Each block generator 61(n) aggregates the received segment updates, along with the segment identifiers and other information, into fixed-sized blocks, which have structures which will be described below in more detail in connection with FIG. 5. The blocks may have any convenient length; in one embodiment, in which the filter/buffer module 51 buffers the information received from the digital data processing systems 10(n) in disk storage devices, the block length is selected to be greater than the maximum segment length. Each block accommodates at least one segment update. In one embodiment, each segment update is stored in at most one block, so that segment updates will not be divided across multiple blocks. Each block generator 61(n), after generating the segment updates and aggregating them into respective blocks, passes the blocks to the filter/buffer module 51 for buffering and filtering.
In addition, each block generator 61(n) receives the digital data relating to control commands and generates command information therefrom which it provides to the control module 55. The control information may enable the control module to, for example, enable the filter/buffer module 51, tape log module 52 and reconstruction module 53 to begin operations in connection with a new digital data processing system, and to perform a full or partial reconstruction operation to reconstruct information which it has been logging for a digital data processing system.

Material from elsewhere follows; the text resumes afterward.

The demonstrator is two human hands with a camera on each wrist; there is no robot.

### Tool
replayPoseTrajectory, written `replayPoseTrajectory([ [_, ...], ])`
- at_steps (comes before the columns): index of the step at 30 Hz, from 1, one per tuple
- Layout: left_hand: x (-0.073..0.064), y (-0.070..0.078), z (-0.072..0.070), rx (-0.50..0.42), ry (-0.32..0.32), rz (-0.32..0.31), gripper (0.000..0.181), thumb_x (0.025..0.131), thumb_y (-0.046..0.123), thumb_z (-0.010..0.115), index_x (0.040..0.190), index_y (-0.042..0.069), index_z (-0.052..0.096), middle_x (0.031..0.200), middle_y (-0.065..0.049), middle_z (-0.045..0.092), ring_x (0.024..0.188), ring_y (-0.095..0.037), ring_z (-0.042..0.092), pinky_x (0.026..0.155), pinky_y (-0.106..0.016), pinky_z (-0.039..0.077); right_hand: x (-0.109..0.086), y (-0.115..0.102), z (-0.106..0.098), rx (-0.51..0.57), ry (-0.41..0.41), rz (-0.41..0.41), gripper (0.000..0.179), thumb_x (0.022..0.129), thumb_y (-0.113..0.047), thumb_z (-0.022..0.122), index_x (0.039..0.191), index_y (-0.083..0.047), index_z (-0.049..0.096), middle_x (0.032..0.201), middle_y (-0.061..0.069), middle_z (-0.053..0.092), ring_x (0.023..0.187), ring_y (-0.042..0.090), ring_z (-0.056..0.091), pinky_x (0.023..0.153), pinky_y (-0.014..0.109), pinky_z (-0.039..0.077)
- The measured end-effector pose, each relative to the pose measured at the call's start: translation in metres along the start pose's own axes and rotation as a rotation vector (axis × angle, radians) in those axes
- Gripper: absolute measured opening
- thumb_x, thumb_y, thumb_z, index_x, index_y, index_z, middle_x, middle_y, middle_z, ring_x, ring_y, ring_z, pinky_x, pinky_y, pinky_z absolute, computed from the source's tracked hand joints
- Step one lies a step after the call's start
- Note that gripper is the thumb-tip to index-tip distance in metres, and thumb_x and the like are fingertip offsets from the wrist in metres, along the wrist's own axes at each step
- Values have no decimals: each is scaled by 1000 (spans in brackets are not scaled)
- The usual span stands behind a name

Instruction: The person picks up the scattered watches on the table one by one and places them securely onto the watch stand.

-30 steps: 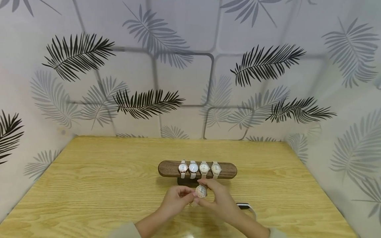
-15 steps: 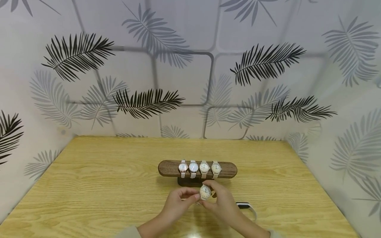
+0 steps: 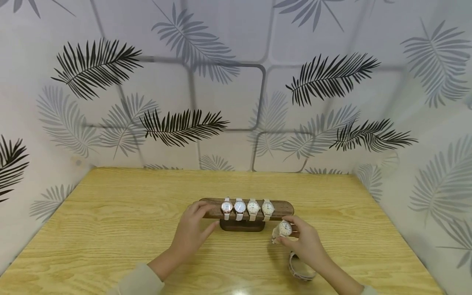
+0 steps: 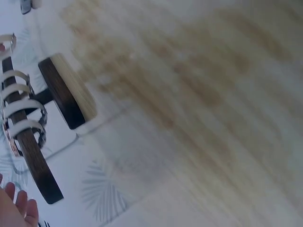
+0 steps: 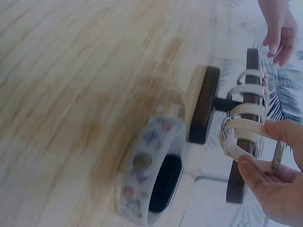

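Note:
My right hand (image 3: 309,241) pinches a round-faced wristwatch (image 3: 285,228) just in front of the right end of a dark wooden watch stand (image 3: 284,209). Its cream strap (image 5: 246,125) is buckled into a loop, as the right wrist view shows. Several watches (image 3: 239,207) with pale straps sit side by side around the stand's bar. At the bar's left end is my left hand (image 3: 186,231), fingers loosely extended and thumb apart. In the left wrist view these fingers (image 4: 21,203) are beside the bar end; whether they touch it, I cannot tell.
A smart band (image 3: 295,272) with a patterned pale strap (image 5: 142,175) and black screen lies looped on the wooden table (image 3: 129,233), beneath my right forearm. Behind the table rises a leaf-patterned wall (image 3: 236,102).
My left hand has let go of the watch and moved left to the stand's end. The right hand has carried the watch rightward, and more of the smart band shows.

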State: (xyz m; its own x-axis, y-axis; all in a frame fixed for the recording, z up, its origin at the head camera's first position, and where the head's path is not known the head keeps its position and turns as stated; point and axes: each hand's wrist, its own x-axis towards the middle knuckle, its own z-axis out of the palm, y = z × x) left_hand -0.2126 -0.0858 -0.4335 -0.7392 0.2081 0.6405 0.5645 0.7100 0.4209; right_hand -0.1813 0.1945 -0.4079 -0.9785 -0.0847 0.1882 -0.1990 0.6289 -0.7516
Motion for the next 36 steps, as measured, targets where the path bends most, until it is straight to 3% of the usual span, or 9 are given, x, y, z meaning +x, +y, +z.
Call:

C. Filter/Buffer Module 51
FIG. 5 depicts the structure of the filter/buffer module 51 useful in the remote data protection facility 5 (FIG. 1). With reference to FIG. 5, the filter/buffer module 51 maintains a block queue 70, and a segment identifier hash table 71 all under control of a control module 73. The block queue 70 generally includes the blocks generated by the block generators 61(n). The block queue 70 can have enqueued therewith a variable number of blocks. After each block has passed through the queue, the filter/buffer module 51 selectively provides ones of the segment update(s) in the block to the tape log module 52 for recording on the respective tape log sets maintained thereby. In particular, when a segment update reaches the head of the block queue 70, if no more recent segment update has been received by the filter/buffer module 51 and enqueued with the block queue 70, the filter/buffer module 51 will provide the segment update to the tape log module 52 for recording. As will be described below in connection with FIGS. 6, 10 and 11, for each segment update received by the tape log module 52, the tape log module 52 in turn will store the segment update on the tape log set which is used to store segment updates for the particular protected volume with which the segment update is associated.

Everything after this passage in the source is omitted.